Oddly enough, just a day before this stretch of the road had offered a bucolic scene of young men bathing in a stream, while others wrung out their soaking uniforms. Then they had seemed like strong young men. Now up close they looked like scared young boys, reeking of vodka and high on a crude local cocktail of wild herbs and perhaps, opium.
“We’ve been hit,” the youngest one explains in broken Russian. “By them,” he says as he tilts his gun to the surrounding hills. Opposition fighters had attacked at 5 a.m. that morning, killing six of the boys at the checkpoint, and wounding their commander. No wonder they are scared. Left on their own to defend their embattled government’s tenuous hold on this remote mountain region, it’s no wonder they are blitzed beyond cognition.
The heart stops briefly at each of these checkpoints. It is as if the body is making good use of the time to measure its pulse. Still working, yes. But for how much longer?
After a brief exchange, a bearded sub-commander has taken charge, inserting himself between his younger charges and those in the car. His words are unintelligible, and his grip uncomfortably firm. But at last I hear him mumble the welcome phrase, “Rokhi safed!” – “Safe Travels!” – while his junior partners shout out in broken Russian, “Get out of here. Not safe. Get out!”

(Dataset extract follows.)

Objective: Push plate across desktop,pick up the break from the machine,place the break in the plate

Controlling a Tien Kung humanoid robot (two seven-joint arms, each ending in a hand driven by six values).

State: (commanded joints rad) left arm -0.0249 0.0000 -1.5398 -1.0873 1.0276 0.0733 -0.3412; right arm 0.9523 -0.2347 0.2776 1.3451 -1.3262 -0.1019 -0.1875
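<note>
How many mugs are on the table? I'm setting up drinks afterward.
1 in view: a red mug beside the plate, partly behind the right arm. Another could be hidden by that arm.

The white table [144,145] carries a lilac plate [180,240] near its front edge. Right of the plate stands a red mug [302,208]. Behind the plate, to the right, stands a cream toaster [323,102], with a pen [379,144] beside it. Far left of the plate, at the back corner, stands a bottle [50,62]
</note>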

Spring is the season for fighting in Tajikistan.
“When the snows melt,” an opposition leader in exile in Moscow told me, “the boys come down from the mountains to continue the cause.”
Right or wrong, that cause has carried an enormous cost. Of all the former Soviet republics, none has fallen further or faster than Tajikistan, a small, mountainous state lodged in the heart of Central Asia between Afghanistan, China, Uzbekistan, and Kyrgyzstan. Always the poorest republic, in the final year of the U.S.S.R., Tajikistan delivered less than 1% of the total Soviet gross national product. Since gaining independence in 1991, Tajikistan has suffered even harder. Now it is a land in limbo. The neo-Communist regime of President Imomali Rakhmonov may control the corridors of power, but much of the country remains beyond its reach, and the work force that once harvested its vast cotton fields has been reduced to anemic hunters and gatherers.
The war had a simple start, but its roots – stretching back to the inception of Bolshevik rule here in 1929 – are long and difficult to trace. Political violence broke out in the spring of 1992, as the country floated rudderless in the sudden freedom from Soviet control. Seven candidates contended in Tajikistan’s first presidential election in 1991. In a vote that was widely disputed, the Communist Party claimed victory over Davlat Khudonazarov, a film-maker and secular liberal. In the months that followed, the tensions that arose during the election spawned a civil war that ranks among the most violent in any of the former Soviet republics – with as many as 50,000 Tajiks dead and an estimated half million more forced to flee their homeland. The secessionist struggle in Chechnya may have garnered more headlines, but the Tajik body count rivals, if not exceeds, the Chechen figure.
The conflict has been routinely characterized as “ethnic.”But the war followed the country’s traditional regional fault lines. “This has always been a battle among regional forces,” says Gantcho Gantchev, head of the Tajik mission of the Organization on Security and Cooperation in Europe (OSCE). “After all, they’re all Tajiks.”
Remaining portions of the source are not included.